Об этой стороне своей жизни Лютер упоминал редко. Он не рассказывал ни о том, как провел год в Китае в качестве агента шанхайской муниципальной полиции [60], ни о сотрудничестве с людьми вроде Фейрберна [61] и Эпплгейта [62], с которыми у него завязалась тесная дружба; ни о своих миссиях во Франции в период Первой мировой. Ни слова не говорил о документах, которые разрабатывал, о слушаниях в конгрессе, в которых принимал участие. На вопросы любопытствующих пожимал плечами и отвечал, что вся его жизнь хранится в армейских архивах – иди и читай. И это заявление, по мнению Дона, отражало действительность как нельзя лучше. Лютер Мельник был раскрытой книгой, и довольно увесистой, но одни страницы были из нее аккуратно вырваны, а другие – зашифрованы.

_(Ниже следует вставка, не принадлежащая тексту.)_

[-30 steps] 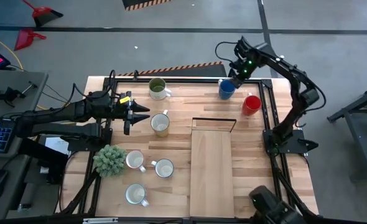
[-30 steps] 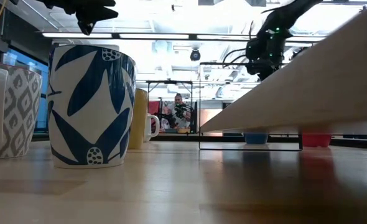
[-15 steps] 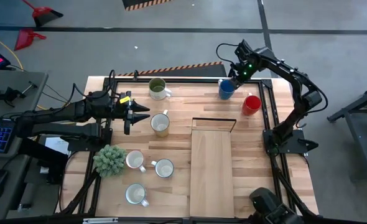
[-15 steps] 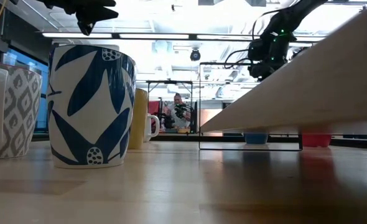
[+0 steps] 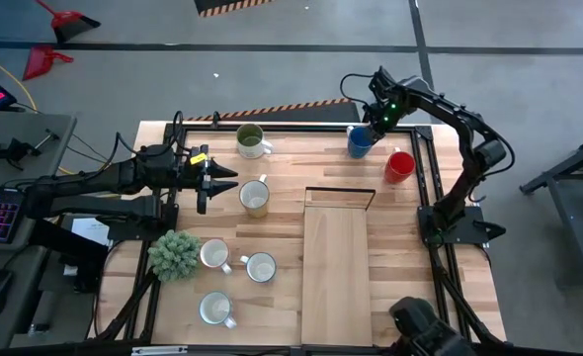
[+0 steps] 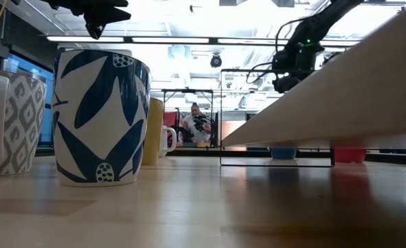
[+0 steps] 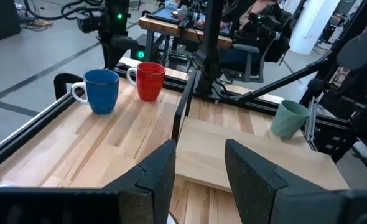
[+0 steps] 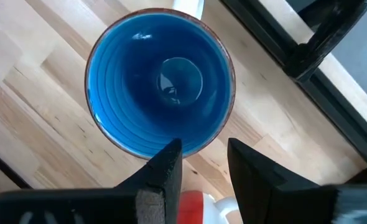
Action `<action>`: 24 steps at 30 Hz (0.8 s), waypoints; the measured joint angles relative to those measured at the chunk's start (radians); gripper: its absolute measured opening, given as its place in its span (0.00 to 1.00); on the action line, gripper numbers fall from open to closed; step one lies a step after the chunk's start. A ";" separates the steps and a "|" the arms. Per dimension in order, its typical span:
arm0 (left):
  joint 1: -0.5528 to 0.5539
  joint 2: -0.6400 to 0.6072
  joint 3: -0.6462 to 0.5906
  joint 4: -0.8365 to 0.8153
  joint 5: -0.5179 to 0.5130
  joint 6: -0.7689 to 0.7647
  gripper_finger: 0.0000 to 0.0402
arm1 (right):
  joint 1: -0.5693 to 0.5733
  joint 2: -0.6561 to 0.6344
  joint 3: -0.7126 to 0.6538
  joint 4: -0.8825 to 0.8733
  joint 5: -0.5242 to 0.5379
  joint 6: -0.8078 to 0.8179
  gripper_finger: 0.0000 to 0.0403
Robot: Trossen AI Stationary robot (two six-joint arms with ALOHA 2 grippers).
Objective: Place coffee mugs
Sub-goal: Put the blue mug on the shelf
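Right gripper I see hovering over the blue mug at the table's far edge, fingers apart, empty; red mug beside. Left gripper open, waiting near the cream mug.

— What sits on the wooden table?
— A raised board at centre. Beyond its far end, toward the right arm's side: a blue mug and red mug.
— On the board's other side?
— An olive mug, four pale mugs, a bushy plant.
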 joint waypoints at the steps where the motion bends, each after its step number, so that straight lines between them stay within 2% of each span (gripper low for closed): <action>1: 0.000 0.000 0.000 0.000 0.000 0.000 0.32 | 0.000 0.004 0.000 -0.001 0.000 0.003 0.27; 11: 0.000 0.000 0.000 -0.001 0.000 0.000 0.32 | 0.000 0.015 0.000 0.011 0.001 -0.017 0.27; 24: 0.001 0.000 0.000 -0.010 0.000 -0.001 0.32 | 0.016 0.015 0.000 0.008 -0.043 -0.204 0.27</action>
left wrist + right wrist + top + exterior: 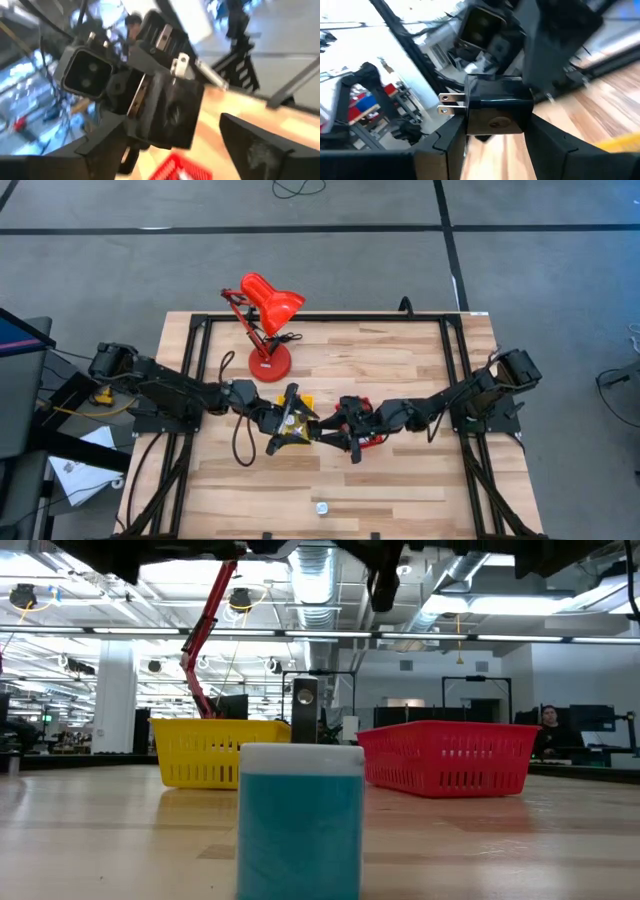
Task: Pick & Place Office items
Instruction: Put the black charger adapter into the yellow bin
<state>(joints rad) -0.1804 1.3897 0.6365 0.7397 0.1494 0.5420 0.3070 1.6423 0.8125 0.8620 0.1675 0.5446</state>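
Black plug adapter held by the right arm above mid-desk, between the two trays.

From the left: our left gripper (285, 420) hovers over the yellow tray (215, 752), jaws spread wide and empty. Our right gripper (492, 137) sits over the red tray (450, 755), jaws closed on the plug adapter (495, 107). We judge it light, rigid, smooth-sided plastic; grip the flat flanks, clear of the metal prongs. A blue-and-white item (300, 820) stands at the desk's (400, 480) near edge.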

В то гнусное душное лето 45-го шла кровавая война на Тихоокеанском фронте, конец которой ознаменуют взрывы двух ярчайших солнц: конец войне и конец невинности, пусть даже невинности и дикарского толка. Лютер сам научил его курить. А в один прекрасный день, когда старик был до того пьян, что его дикция стала безупречно четкой, а движения автоматически выверенными, он велел Дону приодеться, усадил его в «студебеккер» и привез в Олимпию. Лютер устроил внуку экскурсию по столице штата и представил небольшой группе пахнущих дорогим одеколоном мужчин в костюмах «Брукс Бразерс» [63] и часах «Ролекс». Эти важные люди улыбались и пожимали Лютеру руку, приветствовали его почти что благоговейно и переводили сверкающие взгляды на Дона, обнажая в акульих усмешках акульи зубы.

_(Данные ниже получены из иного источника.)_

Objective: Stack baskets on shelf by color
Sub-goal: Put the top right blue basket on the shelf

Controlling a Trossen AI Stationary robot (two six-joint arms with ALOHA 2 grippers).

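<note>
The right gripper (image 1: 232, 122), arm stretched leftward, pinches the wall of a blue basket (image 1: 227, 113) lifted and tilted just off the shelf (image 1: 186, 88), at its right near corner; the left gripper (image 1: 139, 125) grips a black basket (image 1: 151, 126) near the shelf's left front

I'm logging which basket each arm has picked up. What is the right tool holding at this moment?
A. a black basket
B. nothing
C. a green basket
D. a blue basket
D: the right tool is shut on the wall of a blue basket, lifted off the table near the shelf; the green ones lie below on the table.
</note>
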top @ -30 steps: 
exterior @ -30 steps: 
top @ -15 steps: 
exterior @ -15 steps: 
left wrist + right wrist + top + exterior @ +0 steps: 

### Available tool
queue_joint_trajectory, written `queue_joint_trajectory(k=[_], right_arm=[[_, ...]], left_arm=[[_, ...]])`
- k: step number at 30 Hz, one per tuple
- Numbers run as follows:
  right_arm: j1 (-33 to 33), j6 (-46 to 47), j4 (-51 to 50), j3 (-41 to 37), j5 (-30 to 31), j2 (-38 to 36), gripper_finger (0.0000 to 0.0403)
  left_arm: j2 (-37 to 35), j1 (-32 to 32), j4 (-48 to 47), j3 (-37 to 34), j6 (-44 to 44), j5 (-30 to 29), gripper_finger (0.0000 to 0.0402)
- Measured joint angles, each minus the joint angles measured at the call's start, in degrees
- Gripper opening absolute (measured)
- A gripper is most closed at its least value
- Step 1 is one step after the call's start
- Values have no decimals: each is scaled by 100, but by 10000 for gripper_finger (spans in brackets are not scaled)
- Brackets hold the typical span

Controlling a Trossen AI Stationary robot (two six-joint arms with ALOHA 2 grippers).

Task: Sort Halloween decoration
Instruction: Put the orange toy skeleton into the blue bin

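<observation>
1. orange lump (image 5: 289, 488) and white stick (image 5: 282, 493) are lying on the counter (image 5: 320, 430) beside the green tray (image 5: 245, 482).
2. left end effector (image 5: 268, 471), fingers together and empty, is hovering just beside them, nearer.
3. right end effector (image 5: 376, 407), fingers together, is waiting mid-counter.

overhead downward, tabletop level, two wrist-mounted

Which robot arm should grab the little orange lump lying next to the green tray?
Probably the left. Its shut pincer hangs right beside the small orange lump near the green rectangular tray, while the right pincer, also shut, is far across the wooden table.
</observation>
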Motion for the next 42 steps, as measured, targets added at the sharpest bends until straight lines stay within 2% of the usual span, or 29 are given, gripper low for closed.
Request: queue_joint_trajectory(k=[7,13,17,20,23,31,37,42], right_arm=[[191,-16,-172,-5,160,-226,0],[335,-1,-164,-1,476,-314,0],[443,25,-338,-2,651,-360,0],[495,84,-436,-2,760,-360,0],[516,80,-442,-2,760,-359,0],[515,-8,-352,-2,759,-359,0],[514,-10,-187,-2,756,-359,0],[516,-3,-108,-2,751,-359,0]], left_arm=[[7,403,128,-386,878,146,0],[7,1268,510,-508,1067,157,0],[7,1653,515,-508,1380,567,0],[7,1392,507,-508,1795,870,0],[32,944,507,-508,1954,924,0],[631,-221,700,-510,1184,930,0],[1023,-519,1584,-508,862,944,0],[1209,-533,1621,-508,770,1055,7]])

Все это время Лютер улыбался механической улыбкой, которая казалась Дону незнакомой и неприветливой, как лед в темных каньонах Антарктики, и обращался ко всем просто по имени. Эта мука длилась долгие минуты, которые складывались в часы. Когда все было позади и они ехали обратно, Лютер, твердо сжимая в руках руль, осведомился, какое мнение составилось у Дона о досточтимых народных избранниках. После того как внук пробормотал что-то невнятное, Лютер кивнул и, не отрывая глаз от дороги, заявил: «На всем нашем говняном шарике не наберется достаточно веревки, чтобы перевешать этих гадов». И разговор на этом был закончен.
Дон побрел обратно ко входу. Кладбище окутала ночь, ожив и зажужжав, периметр очертили фонари. Снова задул ветер, потянуло влагой. Ветви деревьев застонали, как будто обещали: «Возвращайся в свой теплый дом и оставь нас во мраке. Не волнуйся, дружок, в один прекрасный день ты вернешься и останешься здесь на куда более долгий срок».
Приближался вечер.
Холли поехала за «дядей» Аргайлом, поскольку сам Аргайл лишился водительских прав еще лет десять назад. Он проживал в «Арденн-хаус», расположенном в историческом квартале Олимпии, в восточной части города. Утренний потоп возобновился, ветер стал еще более порывистым, дорога превратилась в болото, а «ровер» Холли был самым надежным транспортным средством в любую погоду. Приезд Аргайла опять перевернул дом с ног на голову. Аргайл ввалился в парадную дверь, проклиная богов и погоду характерным баритоном, отличавшим всех мужчин рода Арденов.